The World Until Yesterday by Jared Diamond – Book Review

The World Until Yesterday by Jared Diamond
Published by Viking Books, an imprint of Penguin

From the publisher:

Most of us take for granted the features of our modern society, from air travel and telecommunications to literacy and obesity. Yet for nearly all of its six million years of existence, human society had none of these things. While the gulf that divides us from our primitive ancestors may seem unbridgeably wide, we can glimpse much of our former lifestyle in those largely traditional societies still or recently in existence. Societies like those of the New Guinea Highlanders remind us that it was only yesterday—in evolutionary time—when everything changed and that we moderns still possess bodies and social practices often better adapted to traditional than to modern conditions.

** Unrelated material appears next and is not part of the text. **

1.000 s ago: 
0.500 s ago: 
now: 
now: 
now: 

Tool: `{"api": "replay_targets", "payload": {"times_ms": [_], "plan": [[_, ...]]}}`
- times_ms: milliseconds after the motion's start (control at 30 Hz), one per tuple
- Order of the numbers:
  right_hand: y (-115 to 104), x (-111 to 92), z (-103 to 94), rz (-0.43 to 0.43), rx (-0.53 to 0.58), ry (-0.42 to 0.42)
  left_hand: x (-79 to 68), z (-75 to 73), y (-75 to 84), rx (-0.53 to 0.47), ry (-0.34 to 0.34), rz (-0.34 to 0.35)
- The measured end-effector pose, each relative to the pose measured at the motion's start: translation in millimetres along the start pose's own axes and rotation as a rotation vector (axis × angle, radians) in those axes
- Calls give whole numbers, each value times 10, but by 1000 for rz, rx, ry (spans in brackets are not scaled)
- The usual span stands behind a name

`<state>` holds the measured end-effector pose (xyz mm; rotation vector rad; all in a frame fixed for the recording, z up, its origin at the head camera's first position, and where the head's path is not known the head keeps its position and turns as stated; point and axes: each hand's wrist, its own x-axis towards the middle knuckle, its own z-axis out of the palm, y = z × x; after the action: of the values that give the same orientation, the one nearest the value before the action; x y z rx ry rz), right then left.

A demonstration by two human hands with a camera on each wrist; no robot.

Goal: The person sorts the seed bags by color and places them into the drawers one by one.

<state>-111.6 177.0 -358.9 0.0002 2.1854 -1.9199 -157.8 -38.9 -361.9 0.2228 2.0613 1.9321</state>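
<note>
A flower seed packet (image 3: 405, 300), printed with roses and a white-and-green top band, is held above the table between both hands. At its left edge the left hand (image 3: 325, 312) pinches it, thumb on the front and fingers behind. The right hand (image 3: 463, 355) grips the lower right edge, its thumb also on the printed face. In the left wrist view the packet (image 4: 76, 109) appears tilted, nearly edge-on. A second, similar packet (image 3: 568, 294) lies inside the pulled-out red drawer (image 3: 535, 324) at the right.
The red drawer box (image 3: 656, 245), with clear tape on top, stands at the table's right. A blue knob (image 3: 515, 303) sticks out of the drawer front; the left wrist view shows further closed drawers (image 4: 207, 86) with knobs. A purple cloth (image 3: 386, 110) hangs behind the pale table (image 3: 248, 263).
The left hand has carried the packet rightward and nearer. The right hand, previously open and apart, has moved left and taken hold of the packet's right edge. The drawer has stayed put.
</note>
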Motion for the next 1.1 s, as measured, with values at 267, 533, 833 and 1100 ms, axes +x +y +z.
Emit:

Soooo, yeah. How do I review Jared Diamond? To be completely candid I am not qualified to much about the content of what he says, other than that it seems to make sense to me. I understand the criticisms that a) not all of our ancestral societies were quite alike; and b) that pre-contact of the 20th century will have evolved from what they were like 4 thousand years ago. Okay, granted. However, I reject the idea that this means that Diamond’s book is irrelevant.

Maybe this is the crazy talk of a layman at work, but it seems fairly clear to me that pre-contact societies live lives that are significantly closer to those of our ancestors than those of us in WEIRD (Western, Educated, Industrialized, Rich, and Democratic) nations. I find it likely that they have, in the past millennia, found better solutions to the problems that plague humans living in small bands and tribes, but the immediate pressures on them are quite different than the ones most of us face from day to day, as any quick search of #firstworldproblems on Twitter would show you.

And still, even if both Diamond and I are 100% wrong that recent pre-contact societies have any similarities at all to the lives our ancestors lived, the fact remains that looking at peoples still living more traditional lives gives us a greater range of solutions to the issues that all humans – first world or third – face, such as childcare, elder care, and justice. Not all of their solutions would work in WEIRD societies, and many of them we would never consent to enact, but there are many things that some traditional peoples do better than most WEIRD peoples. There are things we can learn from these societies; we cannot merely dismiss them as “primitive” (a problematic and condescending term, to be sure) and ignore them.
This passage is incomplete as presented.